Every line of the data, first to last, must be written out unchanged.

*** Dataset section ***

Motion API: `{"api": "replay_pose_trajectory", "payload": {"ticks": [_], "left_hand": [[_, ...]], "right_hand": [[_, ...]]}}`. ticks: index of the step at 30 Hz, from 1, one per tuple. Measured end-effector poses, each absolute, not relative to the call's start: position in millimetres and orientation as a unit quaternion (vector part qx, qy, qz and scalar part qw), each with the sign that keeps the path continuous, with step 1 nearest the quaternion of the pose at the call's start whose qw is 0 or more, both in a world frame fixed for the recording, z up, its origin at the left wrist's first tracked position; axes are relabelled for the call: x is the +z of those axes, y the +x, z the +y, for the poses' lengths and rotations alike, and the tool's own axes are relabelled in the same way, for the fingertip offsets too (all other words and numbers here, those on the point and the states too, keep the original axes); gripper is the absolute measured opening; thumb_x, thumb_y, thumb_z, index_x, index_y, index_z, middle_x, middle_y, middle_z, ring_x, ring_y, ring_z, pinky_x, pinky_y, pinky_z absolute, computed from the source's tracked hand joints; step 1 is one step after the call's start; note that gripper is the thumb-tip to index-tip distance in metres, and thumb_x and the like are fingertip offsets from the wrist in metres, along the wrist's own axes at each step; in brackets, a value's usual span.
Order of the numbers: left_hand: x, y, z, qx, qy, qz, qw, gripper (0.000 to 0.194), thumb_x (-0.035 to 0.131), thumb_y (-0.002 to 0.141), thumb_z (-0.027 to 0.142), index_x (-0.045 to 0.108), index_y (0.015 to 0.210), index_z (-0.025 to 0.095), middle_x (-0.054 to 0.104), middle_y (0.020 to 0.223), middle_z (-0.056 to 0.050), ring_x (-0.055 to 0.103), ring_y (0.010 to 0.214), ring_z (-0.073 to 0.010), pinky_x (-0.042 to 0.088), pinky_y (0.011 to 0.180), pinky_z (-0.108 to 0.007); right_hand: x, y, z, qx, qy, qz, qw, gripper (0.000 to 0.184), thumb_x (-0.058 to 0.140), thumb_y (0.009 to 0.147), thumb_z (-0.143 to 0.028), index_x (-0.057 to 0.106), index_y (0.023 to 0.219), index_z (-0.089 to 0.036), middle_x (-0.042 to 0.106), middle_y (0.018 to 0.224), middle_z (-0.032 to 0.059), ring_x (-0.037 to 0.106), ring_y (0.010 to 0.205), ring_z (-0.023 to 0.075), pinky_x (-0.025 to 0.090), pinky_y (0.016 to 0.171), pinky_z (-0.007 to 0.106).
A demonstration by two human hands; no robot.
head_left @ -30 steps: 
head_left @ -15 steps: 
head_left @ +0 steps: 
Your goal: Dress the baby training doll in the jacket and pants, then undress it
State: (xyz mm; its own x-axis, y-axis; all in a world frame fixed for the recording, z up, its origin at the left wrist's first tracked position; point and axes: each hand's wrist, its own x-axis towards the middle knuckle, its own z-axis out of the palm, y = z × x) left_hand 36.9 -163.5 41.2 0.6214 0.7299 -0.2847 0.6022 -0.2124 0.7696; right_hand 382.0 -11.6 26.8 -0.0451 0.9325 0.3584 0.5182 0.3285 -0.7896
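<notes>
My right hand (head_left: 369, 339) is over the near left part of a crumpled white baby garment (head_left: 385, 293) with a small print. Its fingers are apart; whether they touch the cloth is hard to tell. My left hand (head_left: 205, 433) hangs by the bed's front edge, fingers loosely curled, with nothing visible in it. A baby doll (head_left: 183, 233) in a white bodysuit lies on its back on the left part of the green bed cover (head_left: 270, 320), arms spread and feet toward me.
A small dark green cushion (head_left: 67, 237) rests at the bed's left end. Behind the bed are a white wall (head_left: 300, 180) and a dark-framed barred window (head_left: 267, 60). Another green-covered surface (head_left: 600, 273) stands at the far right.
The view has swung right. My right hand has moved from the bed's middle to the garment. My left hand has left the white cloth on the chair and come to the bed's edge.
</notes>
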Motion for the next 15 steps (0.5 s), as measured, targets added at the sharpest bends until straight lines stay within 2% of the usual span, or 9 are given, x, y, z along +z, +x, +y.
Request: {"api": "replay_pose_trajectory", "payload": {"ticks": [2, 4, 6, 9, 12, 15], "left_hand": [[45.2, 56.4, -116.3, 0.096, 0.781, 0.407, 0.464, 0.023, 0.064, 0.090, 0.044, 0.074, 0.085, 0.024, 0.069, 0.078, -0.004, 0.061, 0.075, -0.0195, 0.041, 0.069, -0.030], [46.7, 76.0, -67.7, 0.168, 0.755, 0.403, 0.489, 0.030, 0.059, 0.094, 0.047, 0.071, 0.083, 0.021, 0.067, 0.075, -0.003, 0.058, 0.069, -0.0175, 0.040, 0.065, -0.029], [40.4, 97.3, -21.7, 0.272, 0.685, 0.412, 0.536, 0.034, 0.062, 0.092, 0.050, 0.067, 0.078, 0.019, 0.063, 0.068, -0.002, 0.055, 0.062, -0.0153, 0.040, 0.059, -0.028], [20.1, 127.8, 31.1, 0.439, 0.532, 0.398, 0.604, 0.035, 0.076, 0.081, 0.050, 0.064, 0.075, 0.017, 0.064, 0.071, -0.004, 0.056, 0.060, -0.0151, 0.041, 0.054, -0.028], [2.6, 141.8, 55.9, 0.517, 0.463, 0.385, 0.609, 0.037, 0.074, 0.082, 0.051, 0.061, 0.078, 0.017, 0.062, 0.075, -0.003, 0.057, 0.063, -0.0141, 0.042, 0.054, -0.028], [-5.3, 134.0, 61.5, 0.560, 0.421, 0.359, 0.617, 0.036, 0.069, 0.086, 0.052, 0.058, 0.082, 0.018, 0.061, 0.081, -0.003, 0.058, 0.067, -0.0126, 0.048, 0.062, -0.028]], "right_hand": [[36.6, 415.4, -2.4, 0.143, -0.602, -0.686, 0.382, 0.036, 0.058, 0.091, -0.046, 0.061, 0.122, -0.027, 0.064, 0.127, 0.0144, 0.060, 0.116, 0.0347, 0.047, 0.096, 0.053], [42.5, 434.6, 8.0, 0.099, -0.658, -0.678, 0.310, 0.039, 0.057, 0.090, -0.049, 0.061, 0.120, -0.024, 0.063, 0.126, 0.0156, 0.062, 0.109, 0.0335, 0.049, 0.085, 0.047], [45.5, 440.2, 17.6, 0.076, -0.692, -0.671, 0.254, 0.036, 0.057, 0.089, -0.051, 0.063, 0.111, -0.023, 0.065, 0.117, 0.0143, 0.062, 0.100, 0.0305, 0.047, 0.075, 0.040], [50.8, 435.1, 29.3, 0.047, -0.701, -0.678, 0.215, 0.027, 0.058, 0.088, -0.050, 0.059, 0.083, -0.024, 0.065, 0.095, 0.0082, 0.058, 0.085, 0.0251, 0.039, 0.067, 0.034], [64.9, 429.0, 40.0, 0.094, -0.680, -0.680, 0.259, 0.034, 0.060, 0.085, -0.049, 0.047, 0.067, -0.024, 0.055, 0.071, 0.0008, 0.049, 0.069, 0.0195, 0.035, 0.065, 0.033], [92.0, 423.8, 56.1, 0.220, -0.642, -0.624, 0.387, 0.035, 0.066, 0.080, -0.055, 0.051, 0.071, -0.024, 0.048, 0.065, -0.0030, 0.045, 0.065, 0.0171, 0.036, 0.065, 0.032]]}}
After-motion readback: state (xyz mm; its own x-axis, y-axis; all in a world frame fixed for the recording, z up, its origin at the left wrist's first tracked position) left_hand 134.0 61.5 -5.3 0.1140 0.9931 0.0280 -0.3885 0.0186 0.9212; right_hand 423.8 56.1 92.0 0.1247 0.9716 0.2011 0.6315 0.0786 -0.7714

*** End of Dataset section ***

▶ _Written response_:
Motion API: `{"api": "replay_pose_trajectory", "payload": {"ticks": [_], "left_hand": [[_, ...]], "right_hand": [[_, ...]]}}`. ticks: index of the step at 30 Hz, from 1, one per tuple. Measured end-effector poses, each absolute, not relative to the call's start: position in millimetres and orientation as a unit quaternion (vector part qx, qy, qz and scalar part qw), each with the sign that keeps the path continuous, with step 1 nearest the quaternion of the pose at the call's start whose qw is 0 or more, both in a world frame fixed for the recording, z up, its origin at the left wrist's first tracked position; axes are relabelled for the call: x is the +z of those axes, y the +x, z the +y, for the poses' lengths and rotations alike, and the tool's own axes are relabelled in the same way, for the fingertip offsets too (all other words and numbers here, those on the point and the states too, keep the original axes); gripper is the absolute measured opening; thumb_x, thumb_y, thumb_z, index_x, index_y, index_z, middle_x, middle_y, middle_z, ring_x, ring_y, ring_z, pinky_x, pinky_y, pinky_z absolute, computed from the source's tracked hand joints; step 1 is one step after the call's start; note that gripper is the thumb-tip to index-tip distance in metres, and thumb_x and the like are fingertip offsets from the wrist in metres, along the wrist's own axes at each step; in brackets, a value's usual span.
Order of the numbers: left_hand: x, y, z, qx, qy, qz, qw, gripper (0.000 to 0.194), thumb_x (-0.035 to 0.131), thumb_y (-0.002 to 0.141), thumb_z (-0.027 to 0.142), index_x (-0.045 to 0.108), index_y (0.015 to 0.210), index_z (-0.025 to 0.095), middle_x (-0.054 to 0.104), middle_y (0.020 to 0.223), middle_z (-0.056 to 0.050), ring_x (-0.055 to 0.103), ring_y (0.010 to 0.214), ring_z (-0.073 to 0.010), pinky_x (-0.042 to 0.088), pinky_y (0.011 to 0.180), pinky_z (-0.108 to 0.007); right_hand: x, y, z, qx, qy, qz, qw, gripper (0.000 to 0.184), thumb_x (-0.058 to 0.140), thumb_y (0.009 to 0.147), thumb_z (-0.143 to 0.028), index_x (-0.057 to 0.106), index_y (0.023 to 0.219), index_z (-0.089 to 0.036), middle_x (-0.042 to 0.106), middle_y (0.018 to 0.224), middle_z (-0.032 to 0.059), ring_x (-0.037 to 0.106), ring_y (0.010 to 0.205), ring_z (-0.023 to 0.075), pinky_x (-0.025 to 0.090), pinky_y (0.016 to 0.171), pinky_z (-0.007 to 0.106).
A demonstration by two human hands; no robot.
head_left @ -30 steps: 
head_left @ -15 steps: 
head_left @ +0 steps: 
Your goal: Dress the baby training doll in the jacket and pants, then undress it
State: (xyz mm; its own x-axis, y-axis; all in a world frame fixed for the recording, z up, its origin at the left wrist's first tracked position; point and axes: each hand's wrist, its own x-axis towards the middle knuckle, its own z-axis out of the palm, y = z × x) left_hand 36.9 -163.5 41.2 0.6214 0.7299 -0.2847 0.6022 -0.2124 0.7696; right_hand 382.0 -11.6 26.8 -0.0451 0.9325 0.3584 0.5182 0.3285 -0.7896
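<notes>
My right hand (head_left: 369, 339) is over the near left part of a crumpled white baby garment (head_left: 385, 293) with a small print. Its fingers are apart; whether they touch the cloth is hard to tell. My left hand (head_left: 205, 433) hangs by the bed's front edge, fingers loosely curled, with nothing visible in it. A baby doll (head_left: 183, 233) in a white bodysuit lies on its back on the left part of the green bed cover (head_left: 270, 320), arms spread and feet toward me.
A small dark green cushion (head_left: 67, 237) rests at the bed's left end. Behind the bed are a white wall (head_left: 300, 180) and a dark-framed barred window (head_left: 267, 60). Another green-covered surface (head_left: 600, 273) stands at the far right.
The view has swung right. My right hand has moved from the bed's middle to the garment. My left hand has left the white cloth on the chair and come to the bed's edge.
</notes>
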Motion for the next 15 steps (0.5 s), as measured, targets added at the sharpest bends until straight lines stay within 2% of the usual span, or 9 are given, x, y, z along +z, +x, +y.
Request: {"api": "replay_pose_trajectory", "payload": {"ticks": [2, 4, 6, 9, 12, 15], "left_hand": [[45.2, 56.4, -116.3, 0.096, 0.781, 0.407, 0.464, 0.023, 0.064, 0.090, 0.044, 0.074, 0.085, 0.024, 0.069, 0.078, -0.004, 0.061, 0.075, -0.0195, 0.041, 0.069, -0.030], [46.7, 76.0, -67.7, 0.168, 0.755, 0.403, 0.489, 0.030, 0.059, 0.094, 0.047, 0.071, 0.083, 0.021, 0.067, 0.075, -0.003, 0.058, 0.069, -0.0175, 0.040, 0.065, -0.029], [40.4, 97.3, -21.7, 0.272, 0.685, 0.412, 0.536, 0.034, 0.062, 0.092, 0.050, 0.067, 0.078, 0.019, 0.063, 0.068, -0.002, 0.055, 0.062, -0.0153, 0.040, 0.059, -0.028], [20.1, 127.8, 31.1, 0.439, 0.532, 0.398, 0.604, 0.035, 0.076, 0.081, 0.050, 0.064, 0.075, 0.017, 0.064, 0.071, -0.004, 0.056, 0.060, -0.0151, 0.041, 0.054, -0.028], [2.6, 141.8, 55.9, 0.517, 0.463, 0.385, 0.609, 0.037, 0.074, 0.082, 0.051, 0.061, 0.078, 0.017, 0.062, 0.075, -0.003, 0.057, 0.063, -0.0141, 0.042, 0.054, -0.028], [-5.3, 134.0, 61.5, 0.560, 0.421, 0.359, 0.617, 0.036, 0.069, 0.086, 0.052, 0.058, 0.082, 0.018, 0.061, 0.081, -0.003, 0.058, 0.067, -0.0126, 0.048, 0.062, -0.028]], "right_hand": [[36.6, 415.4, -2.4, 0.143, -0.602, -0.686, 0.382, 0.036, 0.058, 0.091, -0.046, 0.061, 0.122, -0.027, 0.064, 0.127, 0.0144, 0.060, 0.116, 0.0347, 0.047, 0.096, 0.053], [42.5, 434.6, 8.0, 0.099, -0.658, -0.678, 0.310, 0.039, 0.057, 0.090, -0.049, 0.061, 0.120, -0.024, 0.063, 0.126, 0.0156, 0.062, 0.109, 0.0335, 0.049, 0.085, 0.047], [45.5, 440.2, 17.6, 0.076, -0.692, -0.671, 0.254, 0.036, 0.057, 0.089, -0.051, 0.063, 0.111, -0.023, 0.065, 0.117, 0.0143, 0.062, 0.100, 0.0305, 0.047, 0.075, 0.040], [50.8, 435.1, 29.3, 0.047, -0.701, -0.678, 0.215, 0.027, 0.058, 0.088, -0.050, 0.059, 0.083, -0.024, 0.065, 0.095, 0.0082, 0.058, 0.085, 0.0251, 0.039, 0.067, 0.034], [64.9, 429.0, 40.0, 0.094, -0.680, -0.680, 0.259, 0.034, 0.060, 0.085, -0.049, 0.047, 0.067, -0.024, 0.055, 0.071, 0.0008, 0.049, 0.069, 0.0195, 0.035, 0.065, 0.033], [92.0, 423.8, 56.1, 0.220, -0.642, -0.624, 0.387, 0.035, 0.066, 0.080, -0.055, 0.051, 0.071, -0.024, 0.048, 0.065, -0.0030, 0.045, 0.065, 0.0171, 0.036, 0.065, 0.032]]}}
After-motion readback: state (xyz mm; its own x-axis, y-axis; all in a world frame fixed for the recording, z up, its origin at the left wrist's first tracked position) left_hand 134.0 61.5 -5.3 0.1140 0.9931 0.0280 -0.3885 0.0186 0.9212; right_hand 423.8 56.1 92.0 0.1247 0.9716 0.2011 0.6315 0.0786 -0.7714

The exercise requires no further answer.